Domenica «in laetare»: la nostra gioia è in Cristo

Il Vangelo di questa domenica ci presenta un passaggio del dialogo notturno fra Gesù di Nazaret e Nicodemo, uno dei capi degli ebrei, del gruppo dei farisei.

Un personaggio conosciuto e stimato all’interno del popolo, Nicodemo, di notte, va da Gesù, per conoscerlo meglio, per vedere se è realmente colui che viene da Dio, l’atteggiamento di Nicodemo è interessante, ma la sua visuale è limitata, non riesce a fare un passo in più.

Gesù però non lo abbandona, anzi, dopo aver dialogato con lui, inizia un discorso interessante, che tocca parecchi punti della sua missione.

Il discorso inizia con un riferimento tratto dal libro dei Numeri, dove Dio invia sulla terra dei serpenti velenosi, e l’unico modo che ha l’uomo per salvarsi è alzare lo sguardo verso il serpente che Dio ha dato a Mosè. Credo sia importante dirci qual’è il significato di questo: non è Mosè che guarisce, ne tanto meno il serpente, sollevare lo sguardo a Dio, l’unico che può salvare l’uomo dal male.

Innalzare, termine costante nel Vangelo di Giovanni, Gesù non è posto in croce, ma innalzato, e la croce ha un aspetto regale, di esaltazione del Figlio di Dio. «Bisogna che il Figlio dell’uomo, che è il Figlio di Dio, sia innalzato e finisca in Croce. Lì finisce il male. Perché sulla Croce comprendiamo la gloria di Dio e qual è la gloria di Dio? È quello di Uno che ci ama talmente da dare la vita anche se lo mettiamo in Croce». (Fausti-Clerici)

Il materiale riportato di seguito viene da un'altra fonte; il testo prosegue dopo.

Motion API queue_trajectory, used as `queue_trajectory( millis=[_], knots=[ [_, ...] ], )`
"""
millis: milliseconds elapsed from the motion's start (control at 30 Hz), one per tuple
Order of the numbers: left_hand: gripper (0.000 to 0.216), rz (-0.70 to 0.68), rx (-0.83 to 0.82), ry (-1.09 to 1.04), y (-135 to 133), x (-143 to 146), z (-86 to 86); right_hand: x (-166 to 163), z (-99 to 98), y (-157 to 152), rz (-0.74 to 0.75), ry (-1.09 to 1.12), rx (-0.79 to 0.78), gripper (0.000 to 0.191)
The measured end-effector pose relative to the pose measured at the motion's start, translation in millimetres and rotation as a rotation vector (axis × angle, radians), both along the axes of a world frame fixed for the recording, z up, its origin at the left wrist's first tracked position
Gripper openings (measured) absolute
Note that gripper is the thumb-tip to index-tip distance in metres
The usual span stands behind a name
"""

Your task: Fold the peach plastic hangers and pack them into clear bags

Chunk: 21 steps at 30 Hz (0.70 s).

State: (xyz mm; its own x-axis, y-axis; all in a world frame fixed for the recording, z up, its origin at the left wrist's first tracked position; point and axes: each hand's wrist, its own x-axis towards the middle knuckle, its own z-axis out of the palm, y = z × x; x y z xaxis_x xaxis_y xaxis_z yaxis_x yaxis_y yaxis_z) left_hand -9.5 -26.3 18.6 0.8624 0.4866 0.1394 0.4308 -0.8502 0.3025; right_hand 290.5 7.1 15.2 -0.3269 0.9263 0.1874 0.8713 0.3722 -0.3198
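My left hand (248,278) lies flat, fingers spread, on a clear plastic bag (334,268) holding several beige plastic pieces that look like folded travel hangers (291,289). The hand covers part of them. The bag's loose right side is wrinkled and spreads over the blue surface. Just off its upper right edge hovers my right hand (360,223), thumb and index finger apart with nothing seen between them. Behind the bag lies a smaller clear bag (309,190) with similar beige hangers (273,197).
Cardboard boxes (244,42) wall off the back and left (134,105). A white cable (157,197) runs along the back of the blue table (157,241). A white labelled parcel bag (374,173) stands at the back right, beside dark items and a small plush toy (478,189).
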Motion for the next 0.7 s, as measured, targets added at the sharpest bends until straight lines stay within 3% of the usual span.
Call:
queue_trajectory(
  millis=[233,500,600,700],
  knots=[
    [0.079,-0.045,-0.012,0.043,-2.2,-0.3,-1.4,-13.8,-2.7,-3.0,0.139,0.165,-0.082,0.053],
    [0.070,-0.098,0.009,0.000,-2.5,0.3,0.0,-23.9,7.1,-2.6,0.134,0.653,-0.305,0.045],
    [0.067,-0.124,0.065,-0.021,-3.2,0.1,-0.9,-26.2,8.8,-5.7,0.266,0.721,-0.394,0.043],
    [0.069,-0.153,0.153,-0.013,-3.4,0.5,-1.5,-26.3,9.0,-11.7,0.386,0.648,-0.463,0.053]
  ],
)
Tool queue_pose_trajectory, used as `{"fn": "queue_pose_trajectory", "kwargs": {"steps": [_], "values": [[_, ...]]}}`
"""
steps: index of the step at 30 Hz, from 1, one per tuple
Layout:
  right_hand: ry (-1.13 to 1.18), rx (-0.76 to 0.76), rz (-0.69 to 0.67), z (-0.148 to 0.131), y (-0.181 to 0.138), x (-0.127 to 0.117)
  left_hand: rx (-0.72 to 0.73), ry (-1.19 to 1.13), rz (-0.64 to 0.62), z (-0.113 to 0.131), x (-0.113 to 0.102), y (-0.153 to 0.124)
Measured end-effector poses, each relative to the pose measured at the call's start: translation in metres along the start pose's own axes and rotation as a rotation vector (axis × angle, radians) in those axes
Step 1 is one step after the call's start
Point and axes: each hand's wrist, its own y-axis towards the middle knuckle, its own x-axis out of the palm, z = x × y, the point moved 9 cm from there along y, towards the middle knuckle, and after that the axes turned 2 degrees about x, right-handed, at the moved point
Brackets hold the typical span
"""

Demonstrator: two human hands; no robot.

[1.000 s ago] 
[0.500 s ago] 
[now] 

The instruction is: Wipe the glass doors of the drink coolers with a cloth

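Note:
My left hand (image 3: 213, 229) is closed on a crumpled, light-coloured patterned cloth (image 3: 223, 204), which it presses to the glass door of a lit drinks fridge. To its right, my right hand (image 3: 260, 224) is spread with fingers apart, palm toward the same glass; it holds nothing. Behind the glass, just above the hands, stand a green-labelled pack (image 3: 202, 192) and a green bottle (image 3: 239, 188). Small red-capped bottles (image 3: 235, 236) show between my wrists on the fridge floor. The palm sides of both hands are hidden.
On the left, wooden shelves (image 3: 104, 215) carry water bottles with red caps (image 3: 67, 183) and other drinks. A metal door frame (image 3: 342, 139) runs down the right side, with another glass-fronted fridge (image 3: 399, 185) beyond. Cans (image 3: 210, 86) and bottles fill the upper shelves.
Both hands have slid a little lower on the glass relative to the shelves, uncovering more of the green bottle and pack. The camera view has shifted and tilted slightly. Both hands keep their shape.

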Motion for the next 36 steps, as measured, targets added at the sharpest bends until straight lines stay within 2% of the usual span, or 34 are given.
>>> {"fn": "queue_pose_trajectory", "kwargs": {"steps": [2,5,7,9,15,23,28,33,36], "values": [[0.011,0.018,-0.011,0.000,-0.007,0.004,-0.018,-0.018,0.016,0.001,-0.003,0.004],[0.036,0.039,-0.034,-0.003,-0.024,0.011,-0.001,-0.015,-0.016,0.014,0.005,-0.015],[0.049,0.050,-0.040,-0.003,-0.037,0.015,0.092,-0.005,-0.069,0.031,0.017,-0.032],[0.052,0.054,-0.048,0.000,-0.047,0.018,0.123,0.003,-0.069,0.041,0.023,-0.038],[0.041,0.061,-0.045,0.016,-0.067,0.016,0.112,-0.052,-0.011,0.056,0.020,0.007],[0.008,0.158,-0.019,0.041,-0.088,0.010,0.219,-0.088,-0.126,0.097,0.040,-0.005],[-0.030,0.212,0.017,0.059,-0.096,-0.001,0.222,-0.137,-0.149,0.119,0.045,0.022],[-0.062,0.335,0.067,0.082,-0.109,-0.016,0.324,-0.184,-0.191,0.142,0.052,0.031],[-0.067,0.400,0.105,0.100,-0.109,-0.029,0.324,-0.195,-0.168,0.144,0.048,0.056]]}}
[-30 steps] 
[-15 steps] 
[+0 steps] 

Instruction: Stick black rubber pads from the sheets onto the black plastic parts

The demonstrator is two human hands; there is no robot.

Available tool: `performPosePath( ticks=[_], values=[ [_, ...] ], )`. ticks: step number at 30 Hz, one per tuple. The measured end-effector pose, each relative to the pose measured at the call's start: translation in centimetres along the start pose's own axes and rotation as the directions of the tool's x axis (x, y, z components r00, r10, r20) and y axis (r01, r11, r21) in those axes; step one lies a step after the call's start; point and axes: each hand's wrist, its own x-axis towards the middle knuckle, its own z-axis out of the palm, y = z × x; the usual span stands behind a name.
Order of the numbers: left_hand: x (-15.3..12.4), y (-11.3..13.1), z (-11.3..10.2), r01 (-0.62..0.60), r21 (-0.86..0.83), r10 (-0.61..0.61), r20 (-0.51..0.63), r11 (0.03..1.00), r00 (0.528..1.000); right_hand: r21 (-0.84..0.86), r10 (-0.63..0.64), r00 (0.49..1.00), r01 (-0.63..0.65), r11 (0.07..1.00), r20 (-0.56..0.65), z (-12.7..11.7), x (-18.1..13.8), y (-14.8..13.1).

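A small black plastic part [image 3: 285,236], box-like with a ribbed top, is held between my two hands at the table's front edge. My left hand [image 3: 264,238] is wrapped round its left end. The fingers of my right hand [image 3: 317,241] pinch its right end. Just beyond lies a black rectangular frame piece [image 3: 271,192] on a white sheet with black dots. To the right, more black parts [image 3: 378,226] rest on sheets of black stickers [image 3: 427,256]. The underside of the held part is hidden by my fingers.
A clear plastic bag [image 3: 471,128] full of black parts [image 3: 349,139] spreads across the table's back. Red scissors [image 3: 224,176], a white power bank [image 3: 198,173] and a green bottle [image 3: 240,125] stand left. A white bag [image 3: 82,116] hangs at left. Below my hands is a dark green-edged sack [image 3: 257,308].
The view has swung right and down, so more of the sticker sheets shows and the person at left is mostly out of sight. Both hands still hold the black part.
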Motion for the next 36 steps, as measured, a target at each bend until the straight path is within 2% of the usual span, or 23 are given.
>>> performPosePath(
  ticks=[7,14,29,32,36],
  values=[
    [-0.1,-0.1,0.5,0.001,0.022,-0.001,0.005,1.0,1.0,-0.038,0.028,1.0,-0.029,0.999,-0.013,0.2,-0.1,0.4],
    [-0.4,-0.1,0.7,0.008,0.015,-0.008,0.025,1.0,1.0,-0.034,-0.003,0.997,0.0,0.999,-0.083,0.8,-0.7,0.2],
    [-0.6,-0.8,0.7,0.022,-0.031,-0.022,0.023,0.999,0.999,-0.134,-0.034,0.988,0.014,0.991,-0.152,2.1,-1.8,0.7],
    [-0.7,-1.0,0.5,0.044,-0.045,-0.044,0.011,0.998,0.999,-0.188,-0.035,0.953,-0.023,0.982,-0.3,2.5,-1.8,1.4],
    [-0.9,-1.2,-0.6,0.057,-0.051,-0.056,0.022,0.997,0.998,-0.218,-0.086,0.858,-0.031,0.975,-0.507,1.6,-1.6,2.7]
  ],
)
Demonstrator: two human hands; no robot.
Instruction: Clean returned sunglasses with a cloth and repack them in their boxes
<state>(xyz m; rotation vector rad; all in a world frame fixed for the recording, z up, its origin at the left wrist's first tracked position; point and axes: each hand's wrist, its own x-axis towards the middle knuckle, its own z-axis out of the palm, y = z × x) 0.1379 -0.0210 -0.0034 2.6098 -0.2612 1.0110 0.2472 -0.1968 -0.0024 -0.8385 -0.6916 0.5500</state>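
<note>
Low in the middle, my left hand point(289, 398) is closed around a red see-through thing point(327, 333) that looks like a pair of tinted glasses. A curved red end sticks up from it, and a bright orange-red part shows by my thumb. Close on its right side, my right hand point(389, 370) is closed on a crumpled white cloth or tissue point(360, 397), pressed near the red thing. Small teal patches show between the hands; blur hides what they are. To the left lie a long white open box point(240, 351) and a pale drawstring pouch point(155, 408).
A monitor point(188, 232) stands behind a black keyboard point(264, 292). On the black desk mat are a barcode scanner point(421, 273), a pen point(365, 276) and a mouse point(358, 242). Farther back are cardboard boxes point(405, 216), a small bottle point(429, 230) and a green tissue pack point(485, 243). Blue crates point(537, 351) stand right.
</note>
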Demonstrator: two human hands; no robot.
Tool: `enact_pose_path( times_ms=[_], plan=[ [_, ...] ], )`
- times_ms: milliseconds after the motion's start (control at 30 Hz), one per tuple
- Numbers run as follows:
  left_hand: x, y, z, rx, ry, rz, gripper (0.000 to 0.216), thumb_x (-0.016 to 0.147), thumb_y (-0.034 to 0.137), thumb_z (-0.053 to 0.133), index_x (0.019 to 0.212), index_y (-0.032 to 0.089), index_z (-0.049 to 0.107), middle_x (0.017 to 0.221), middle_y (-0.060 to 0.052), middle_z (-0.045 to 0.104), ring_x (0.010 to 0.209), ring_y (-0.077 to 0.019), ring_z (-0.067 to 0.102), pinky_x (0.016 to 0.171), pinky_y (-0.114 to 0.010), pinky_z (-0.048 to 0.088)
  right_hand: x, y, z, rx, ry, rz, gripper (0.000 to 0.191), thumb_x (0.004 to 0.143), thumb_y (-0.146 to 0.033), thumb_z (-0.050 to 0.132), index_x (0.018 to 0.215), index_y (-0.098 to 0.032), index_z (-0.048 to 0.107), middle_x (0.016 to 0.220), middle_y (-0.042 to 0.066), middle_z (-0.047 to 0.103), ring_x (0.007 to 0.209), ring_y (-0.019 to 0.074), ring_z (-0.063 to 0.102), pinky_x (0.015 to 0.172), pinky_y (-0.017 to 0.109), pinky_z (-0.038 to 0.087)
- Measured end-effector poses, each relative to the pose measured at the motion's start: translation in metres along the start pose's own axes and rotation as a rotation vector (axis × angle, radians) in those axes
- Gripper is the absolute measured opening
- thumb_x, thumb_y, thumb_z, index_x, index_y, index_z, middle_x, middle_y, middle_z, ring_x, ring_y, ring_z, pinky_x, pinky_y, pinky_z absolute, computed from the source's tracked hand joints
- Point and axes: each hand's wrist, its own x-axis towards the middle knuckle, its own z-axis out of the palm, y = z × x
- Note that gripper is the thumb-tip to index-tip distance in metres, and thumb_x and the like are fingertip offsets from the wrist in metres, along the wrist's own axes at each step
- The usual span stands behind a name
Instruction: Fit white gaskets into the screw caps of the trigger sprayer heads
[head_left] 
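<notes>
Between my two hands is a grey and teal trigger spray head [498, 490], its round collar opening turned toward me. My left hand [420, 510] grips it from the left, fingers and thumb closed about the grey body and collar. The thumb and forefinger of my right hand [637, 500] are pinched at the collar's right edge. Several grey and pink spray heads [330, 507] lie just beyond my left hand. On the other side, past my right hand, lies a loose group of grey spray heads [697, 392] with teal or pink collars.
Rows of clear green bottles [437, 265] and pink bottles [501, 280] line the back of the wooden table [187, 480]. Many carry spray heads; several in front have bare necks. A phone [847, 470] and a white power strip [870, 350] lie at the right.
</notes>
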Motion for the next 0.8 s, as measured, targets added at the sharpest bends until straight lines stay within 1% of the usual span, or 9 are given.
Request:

Si, è solo con l’amore e per amore che capiamo la croce. È l’amore smisurato di Dio che non fa risparmiare nemmeno suo Figlio. Gesù ha accettato, in obbedienza a suo Padre, e per amore nostro, di venire a condividere la nostra condizione e accettare di consegnarsi nelle nostre mani.

La salvezza sta tutta nell’accogliere il suo servizio. Noi pensiamo al servizio come un qualcosa che poi deve tornare a noi, ma la salvezza non sta nel fare noi qualcosa per Dio, ma piuttosto  sta nell’accogliere quanto Lui fa per noi.

Il Figlio è il grande dono del Padre per noi,Gesù è la luce che viene nelle tenebre. Gesù stesso afferma: «Dio non ha mandato il Figlio nel mondo per condannare il mondo, ma perché il mondo sia salvato per mezzo di Lui»; cioè, l’amore di Dio è rivolto a ciascuno di noi, appropriato a noi proprio come un abito cucito su misura, se questo amore viene accettato senza condizionamenti, allora esplode la gioia, allora è da vivere nella quotidianità e nelle cose che facciamo, nei posti di lavoro dove siamo, per gli altri e con gli altri.

La luce che venuta nel mondo, è quella che illumina le tenebre dell’ignoranza e dei pregiudizi, è la luce che fa vedere il mondo con occhi nuovi. Nicodemo ci aiuta oggi a fare un passo avanti, un passo a volte lento, appesantito dalle nostre tante cose, ma se fatto con fede ci porta verso la luce. Passo dopo passo arriviamo a un cammino di liberazione, un cammino che porta alla verità di Dio. Quando si è in un tunnel non si vede l’ora di starne fuori e quando si vede la luce sembra che si tiri un sospiro di sollievo.

La fede ci aiuta a vedere  oltre ogni dolore, la morte di Cristo ci porta alla vita. Ancora una volta siamo davanti all’amore paradossale di Dio che richiede la nostra risposta di fede per rinnovare l’Alleanza con Lui. La Croce manifesta l’amore del Padre, quell’amore tanto grande che diventa incomprensibile al di fuori della Logica di Cristo. È lui la nostra Pasqua, la nostra Salvezza, la nostra Gioia; ecco perché «dominica in laetare». Rallegriamoci in Lui!

Siamo nel pieno di questo cammino quaresimale,  e perché questa domenica viene detta della gioia? In  noi abita la stessa domanda che, nella Divina Commedia, al canto XXIV del Paradiso, San Pietro Apostolo rivolge a Dante «Questa cara gioia, sopra la quale ogne virtù si fonda – chiede l’Apostolo -, onde ti venne?».

La risposta è chiara: «Dio ha tanto amato il mondo da dare il Figlio Unigenito, perché chiunque crede in Lui non vada perduto, ma abbia la vita eterna». Diffondiamo il buon profumo della gioia. Buon cammino a tutti.